Edward Reed

Biographical details
- Born: c. 1943
- Alma mater: Springfield College BA, MA 1966

Playing career
- 1961-1965: Springfield College
- Position(s): 200, 400 IM breast stroke

Coaching career (HC unless noted)
- 1966-1971: Tufts University Swimming
- 1971-1992: Brown University Swimming, Water Polo
- 1994-1995: University of Alabama Interim Coach
- 1995-2008: University of Alabama Aquatics Director only (Retired)
- 1993-1996: U.S. National Men's Water Polo
- 1996: U.S. Olympic Team Asst. Coach

Head coaching record
- Overall: 420 win, 159 loss, 5 tie .721 Win Percentage (Brown Water Polo)

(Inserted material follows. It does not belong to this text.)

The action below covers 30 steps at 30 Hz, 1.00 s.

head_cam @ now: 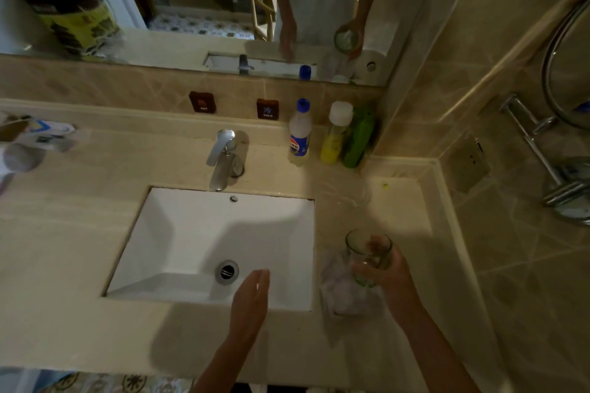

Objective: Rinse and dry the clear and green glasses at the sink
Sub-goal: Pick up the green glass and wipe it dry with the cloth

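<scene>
Our right hand [388, 268] wraps the green glass [367, 257] above the cloth [348, 290], right of the sink [178, 233]; left hand [250, 300] hovers empty, fingers together. Likely wet-slick, brittle, so we'd grip mid-wall, not rim

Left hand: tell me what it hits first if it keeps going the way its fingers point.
The left hand is open over the sink, fingers pointing toward the back wall. It would probably meet the basin's rear wall below the faucet; depth is unclear.
</scene>
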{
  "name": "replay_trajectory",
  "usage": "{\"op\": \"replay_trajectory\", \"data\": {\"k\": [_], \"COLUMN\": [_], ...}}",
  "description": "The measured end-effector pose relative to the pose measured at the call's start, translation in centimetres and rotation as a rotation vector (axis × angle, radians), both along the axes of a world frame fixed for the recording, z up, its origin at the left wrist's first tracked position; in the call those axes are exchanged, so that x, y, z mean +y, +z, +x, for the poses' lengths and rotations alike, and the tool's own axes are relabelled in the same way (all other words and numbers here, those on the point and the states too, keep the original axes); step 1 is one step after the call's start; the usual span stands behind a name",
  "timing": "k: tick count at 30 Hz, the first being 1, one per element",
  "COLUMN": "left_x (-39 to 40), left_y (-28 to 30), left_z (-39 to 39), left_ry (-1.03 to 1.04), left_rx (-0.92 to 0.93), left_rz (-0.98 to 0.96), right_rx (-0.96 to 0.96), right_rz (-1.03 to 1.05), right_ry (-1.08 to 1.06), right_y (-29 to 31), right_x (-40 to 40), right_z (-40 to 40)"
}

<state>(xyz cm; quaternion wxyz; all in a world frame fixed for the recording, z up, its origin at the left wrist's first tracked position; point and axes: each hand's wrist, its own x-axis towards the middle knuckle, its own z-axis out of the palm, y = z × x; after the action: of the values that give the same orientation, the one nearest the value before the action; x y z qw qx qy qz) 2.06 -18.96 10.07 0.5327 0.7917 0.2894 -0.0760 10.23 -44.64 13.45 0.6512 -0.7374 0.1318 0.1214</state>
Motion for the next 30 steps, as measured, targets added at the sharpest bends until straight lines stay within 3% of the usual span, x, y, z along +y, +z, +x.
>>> {"op": "replay_trajectory", "data": {"k": [5,7,12,30], "left_x": [2.9,3.2,2.3,2.6], "left_y": [-7.4,-8.9,-9.9,-10.9], "left_z": [-2.5,-3.3,-3.3,-2.6], "left_ry": [-0.307,-0.395,-0.369,-0.354], "left_rx": [0.086,0.09,-0.006,-0.006], "left_rz": [0.737,0.839,1.028,0.989], "right_rx": [-0.039,-0.056,-0.059,-0.061], "right_rz": [-0.094,-0.153,-0.188,-0.269], "right_ry": [-0.14,-0.18,-0.299,-0.371], "right_y": [-0.8,-1.6,-2.4,-6.9], "right_x": [-3.5,-4.7,-6.3,-7.4], "right_z": [2.4,3.5,7.3,14.1]}}
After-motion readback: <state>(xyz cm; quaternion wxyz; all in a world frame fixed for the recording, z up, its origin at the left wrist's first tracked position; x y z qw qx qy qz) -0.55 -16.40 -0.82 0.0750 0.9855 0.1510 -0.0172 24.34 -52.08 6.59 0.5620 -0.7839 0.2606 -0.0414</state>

Accomplishments and honors

Championships
- 17 consec. N. E. Champs, '75-'91 (Water Polo), Brown 4 Eastern Championships (Water Polo), Brown

Awards
- Eastern Wat. Pol. League Coach of Year (1987, 1989) Rhode Island Aquat. Hall of Fame '86 Brown U. Hall of Fame '96 U.S. Water Polo Hall of Fame '99

= Edward Reed (coach) =

American water polo coach

Ed Reed was coach of Brown University’s water polo team from 1971 to 1992, where he led the team to seventeen consecutive New England Championships between 1975-1991. Prior to 1974, Brown's Water Polo team had been a Club Team, but achieved Varsity status that year. Initially, he was also head coach of the varsity swim team at Brown.

== College swimming ==
As an undergraduate at Springfield College, Reed was a two-time All-American in swimming. At the March 1965 New England Intercollegiate Championships in Cambridge he won the 200 Individual Medley with a New England Intercollegiate Swimming Association (NEISA) record time of 2:06.5 minutes. In 1965, he also set a NEISA record of 4:42 minutes in the 400-yard IM. He set school records in the Individual Medley, placed frequently in back stroke events, and served as team Co-Captain for Springfield in 1965. His knowledge of the training required to obtain swimming speed would later be valuable in coaching both Water Polo teams and swim teams.

== Brown swimming and water polo coach ==
Coaching water polo at Brown, Reed achieved an impressive record of 420 wins, 159 losses, and 5 ties, holding a winning record in all seasons. He also won seventeen New England Championships in a row in addition to four Eastern Championships (three of those consecutively). His team went to the Eastern Championship ten times, and the NCAA tournament eleven. In 1983, 1984, and 1985, Brown University placed 6th at the NCAA tournament. Seventeen of his players earned All-American honors.

== Coaching positions ==
Reed initially coached swimming for Tufts University beginning in 1966 following his graduation with a Masters from Springfield College. After leaving Tufts in the Spring of 1971, he began coaching both swimming and water polo at Brown University where he stayed until 1994. Reed was appointed interim-coach at the University of Alabama for the 1994–1995 season, and then became the Aquatic Center Manager and then Aquatic Sports Director, before retiring after a long career in 2008.

===International coaching===
Reed was a member of the coaching staff for the United States Men's National Water Polo Team from 1993 to 1996. In 1996, he served on the Olympic coaching staff for the 1996 Olympics in Atlanta. He also worked with the American squad that won the gold medal at the Pan American Games in Argentina in 1995.

==Water Polo community work==
He was elected president of the American Water Polo Coaches Association, and served on committees for United States Water Polo. He coached Alabama's club team for several years, before his involvement with the Collegiate Water Polo Association led him to be named a member of the Technical Committee for the CWPA where he evaluates and selects officials for the league.

==Honors==
Reed was named Eastern Water Polo League Coach of the Year in 1987 and 1989. He is a member of the Rhode Island Aquatic Hall of Fame (inducted 1986), Brown University Athletic Hall of Fame (1996), and the United States Water Polo Hall of fame (1999).

===Retirement from U. Alabama===
While at Alabama, Reed lived in Tuscaloosa, Alabama with his wife Andy. The couple have two children. Since retiring from the University of Alabama aquatics in 2008, he has worked as a part-time Master's swim coach, Club Water Polo Coach, and CWPA official while living in Northport, a close suburb of Tuscaloosa.